• TO DO
Search the records for the string "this" and return each line that has it.

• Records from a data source
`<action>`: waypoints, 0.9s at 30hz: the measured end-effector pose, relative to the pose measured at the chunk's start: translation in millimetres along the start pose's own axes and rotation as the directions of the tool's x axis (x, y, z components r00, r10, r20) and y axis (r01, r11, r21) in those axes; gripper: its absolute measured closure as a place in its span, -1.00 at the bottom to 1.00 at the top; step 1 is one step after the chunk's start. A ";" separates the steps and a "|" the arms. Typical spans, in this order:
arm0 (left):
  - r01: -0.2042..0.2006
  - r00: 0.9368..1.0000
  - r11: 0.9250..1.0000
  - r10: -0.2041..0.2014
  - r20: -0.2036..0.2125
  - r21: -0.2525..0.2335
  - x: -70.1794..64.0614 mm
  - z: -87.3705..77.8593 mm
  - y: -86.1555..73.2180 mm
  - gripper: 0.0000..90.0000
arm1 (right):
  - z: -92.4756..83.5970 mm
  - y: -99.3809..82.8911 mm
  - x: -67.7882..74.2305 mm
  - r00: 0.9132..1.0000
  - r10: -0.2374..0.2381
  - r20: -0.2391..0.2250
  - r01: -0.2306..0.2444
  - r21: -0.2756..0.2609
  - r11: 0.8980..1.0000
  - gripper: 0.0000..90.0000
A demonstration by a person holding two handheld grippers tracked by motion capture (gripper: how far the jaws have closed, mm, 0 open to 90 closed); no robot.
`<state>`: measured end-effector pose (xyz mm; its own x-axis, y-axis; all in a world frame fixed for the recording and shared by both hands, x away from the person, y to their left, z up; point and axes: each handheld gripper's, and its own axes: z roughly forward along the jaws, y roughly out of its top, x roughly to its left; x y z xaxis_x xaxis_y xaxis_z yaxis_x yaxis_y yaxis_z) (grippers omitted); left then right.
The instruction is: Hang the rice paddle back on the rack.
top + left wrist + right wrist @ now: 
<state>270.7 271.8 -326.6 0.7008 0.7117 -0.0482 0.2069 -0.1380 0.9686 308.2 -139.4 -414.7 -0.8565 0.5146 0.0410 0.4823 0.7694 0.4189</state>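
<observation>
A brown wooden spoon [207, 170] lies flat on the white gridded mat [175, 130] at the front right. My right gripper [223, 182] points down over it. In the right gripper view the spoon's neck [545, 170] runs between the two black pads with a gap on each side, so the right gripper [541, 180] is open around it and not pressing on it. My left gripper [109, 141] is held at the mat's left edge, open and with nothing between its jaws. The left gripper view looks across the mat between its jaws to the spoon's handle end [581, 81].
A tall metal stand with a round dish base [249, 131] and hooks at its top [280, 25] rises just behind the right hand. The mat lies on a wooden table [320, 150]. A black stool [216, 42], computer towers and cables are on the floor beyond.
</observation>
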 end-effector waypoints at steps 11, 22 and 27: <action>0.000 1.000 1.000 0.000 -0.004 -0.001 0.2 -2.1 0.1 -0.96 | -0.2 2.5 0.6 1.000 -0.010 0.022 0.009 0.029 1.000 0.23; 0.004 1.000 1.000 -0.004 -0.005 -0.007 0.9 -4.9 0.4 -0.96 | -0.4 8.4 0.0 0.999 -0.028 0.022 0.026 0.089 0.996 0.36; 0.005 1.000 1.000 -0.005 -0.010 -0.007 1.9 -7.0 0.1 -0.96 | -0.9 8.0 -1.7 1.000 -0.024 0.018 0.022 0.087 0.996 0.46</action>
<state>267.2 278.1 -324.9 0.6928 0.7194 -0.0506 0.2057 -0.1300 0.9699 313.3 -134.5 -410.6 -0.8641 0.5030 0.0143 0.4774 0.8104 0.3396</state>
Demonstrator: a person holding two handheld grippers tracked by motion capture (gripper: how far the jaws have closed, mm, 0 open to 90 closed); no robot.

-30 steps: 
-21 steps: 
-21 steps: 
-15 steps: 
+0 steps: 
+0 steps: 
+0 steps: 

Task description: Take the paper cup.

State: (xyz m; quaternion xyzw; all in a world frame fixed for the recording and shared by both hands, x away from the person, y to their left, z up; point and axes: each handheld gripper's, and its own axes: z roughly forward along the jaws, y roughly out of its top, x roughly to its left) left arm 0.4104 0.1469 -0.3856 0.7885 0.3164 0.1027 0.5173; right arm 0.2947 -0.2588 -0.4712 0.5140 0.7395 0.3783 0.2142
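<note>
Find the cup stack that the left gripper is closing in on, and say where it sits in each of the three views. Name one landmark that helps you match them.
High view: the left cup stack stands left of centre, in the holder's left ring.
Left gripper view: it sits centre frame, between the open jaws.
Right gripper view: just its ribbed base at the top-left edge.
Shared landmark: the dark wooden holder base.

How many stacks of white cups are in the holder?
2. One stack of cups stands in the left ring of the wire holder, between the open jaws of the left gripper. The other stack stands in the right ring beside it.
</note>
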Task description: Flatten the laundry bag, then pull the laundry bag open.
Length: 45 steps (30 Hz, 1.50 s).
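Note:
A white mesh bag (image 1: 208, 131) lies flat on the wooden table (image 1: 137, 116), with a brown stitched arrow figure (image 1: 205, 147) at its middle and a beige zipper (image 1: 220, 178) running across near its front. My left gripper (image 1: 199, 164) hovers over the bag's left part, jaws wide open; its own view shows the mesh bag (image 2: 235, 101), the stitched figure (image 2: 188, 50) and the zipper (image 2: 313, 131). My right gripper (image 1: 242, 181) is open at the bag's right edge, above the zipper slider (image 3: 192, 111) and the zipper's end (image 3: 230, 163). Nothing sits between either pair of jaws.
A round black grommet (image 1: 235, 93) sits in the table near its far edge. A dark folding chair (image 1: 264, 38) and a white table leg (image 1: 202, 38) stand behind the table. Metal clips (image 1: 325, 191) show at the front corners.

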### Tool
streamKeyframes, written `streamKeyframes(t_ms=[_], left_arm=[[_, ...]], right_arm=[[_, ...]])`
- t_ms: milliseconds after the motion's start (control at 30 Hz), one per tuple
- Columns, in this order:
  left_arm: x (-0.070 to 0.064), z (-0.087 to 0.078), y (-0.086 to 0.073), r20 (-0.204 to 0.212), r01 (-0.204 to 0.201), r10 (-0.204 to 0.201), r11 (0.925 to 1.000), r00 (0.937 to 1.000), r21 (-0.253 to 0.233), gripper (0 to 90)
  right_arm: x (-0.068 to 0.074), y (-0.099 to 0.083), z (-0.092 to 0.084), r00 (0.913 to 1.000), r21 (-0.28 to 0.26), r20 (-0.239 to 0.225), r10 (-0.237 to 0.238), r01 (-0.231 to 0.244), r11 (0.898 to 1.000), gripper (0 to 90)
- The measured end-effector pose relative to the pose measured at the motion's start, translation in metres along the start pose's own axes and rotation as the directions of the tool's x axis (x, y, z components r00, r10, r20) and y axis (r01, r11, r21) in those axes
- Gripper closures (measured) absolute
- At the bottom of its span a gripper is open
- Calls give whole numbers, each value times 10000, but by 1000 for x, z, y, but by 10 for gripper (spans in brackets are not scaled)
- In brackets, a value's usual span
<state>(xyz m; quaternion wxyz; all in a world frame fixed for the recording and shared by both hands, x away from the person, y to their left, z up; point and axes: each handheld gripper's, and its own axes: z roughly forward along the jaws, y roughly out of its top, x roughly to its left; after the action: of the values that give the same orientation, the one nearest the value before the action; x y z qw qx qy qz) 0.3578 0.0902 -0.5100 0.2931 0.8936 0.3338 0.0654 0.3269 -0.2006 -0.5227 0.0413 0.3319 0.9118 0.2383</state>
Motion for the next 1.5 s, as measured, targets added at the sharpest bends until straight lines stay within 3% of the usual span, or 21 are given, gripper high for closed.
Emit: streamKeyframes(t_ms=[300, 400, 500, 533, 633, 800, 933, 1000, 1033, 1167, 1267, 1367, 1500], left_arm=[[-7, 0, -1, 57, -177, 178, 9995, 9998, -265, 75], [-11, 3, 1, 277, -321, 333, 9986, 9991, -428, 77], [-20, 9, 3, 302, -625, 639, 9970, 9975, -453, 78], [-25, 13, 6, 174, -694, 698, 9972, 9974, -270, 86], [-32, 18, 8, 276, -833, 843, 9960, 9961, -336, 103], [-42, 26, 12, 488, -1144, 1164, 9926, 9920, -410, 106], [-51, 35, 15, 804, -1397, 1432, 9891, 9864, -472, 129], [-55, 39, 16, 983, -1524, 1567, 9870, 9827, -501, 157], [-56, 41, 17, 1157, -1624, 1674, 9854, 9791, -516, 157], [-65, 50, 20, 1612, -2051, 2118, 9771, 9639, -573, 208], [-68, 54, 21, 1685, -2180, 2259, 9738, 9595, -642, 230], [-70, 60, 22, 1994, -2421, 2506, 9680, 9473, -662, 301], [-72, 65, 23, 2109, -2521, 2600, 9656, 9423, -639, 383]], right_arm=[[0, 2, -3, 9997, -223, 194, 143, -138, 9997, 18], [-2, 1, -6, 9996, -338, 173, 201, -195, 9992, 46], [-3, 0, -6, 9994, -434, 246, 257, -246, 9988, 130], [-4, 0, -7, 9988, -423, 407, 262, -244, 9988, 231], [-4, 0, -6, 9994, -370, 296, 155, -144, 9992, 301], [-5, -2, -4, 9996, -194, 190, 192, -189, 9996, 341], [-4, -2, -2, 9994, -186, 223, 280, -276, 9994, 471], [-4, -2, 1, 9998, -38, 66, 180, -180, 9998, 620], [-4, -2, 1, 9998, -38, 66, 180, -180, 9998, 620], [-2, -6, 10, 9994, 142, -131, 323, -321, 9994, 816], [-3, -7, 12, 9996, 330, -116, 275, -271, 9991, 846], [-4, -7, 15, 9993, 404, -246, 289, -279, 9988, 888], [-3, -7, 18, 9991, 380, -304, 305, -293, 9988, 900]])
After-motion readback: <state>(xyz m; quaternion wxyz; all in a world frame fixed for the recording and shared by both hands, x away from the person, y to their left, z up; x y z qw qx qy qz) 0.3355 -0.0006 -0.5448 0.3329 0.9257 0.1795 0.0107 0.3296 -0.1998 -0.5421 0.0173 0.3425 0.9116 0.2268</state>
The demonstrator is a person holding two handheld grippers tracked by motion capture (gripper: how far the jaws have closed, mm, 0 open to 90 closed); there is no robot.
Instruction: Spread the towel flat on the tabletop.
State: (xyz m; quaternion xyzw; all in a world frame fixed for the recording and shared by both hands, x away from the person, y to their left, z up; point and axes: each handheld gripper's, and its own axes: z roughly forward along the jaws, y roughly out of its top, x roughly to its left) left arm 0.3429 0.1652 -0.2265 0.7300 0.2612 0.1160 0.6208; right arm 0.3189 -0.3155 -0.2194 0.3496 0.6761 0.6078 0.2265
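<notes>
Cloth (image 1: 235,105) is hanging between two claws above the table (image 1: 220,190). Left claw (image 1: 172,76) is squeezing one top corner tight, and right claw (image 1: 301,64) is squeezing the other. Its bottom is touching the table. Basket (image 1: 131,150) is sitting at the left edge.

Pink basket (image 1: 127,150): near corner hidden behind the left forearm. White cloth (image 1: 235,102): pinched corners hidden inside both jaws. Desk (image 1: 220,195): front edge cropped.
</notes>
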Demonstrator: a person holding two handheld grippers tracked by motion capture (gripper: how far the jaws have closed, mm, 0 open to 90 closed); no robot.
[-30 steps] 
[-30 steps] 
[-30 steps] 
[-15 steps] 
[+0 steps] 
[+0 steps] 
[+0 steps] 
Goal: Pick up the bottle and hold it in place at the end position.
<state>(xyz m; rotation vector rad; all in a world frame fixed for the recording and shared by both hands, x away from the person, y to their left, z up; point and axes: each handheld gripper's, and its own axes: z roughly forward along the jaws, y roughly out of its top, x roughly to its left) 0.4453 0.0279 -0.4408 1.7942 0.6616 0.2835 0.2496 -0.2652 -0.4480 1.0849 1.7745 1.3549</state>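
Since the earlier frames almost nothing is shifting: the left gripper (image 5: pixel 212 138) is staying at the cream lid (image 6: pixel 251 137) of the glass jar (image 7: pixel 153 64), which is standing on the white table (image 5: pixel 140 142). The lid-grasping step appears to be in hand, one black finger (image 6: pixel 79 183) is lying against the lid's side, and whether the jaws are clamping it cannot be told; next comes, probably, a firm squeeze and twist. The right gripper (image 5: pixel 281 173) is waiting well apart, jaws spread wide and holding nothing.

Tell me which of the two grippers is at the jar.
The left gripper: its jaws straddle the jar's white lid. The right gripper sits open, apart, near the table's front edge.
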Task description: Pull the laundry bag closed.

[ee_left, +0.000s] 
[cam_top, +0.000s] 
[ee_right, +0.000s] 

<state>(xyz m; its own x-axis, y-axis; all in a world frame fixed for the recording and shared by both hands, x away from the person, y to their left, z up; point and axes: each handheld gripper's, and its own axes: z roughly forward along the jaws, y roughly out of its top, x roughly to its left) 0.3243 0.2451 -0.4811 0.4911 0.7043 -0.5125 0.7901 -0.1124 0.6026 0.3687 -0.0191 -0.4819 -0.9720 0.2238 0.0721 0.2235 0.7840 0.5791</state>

• EXERCISE OUTPUT
`<action>`: waypoints, 0.9s at 30hz: the measured end-effector pose, relative to the pose measured at the chunk's start: translation in millimetres along the start pose's own axes and rotation as the directions of the tool's x axis (x, y, z components r00, r10, r20) and y axis (r01, r11, r21) in those axes; gripper: its absolute measured closure as a place in its span, -1.00 at the bottom to 1.00 at the top; step 1 is one step after the chunk's start. A ";" separates the steps and a "|" the arms. Typical spans, in this order:
- Columns, in this order:

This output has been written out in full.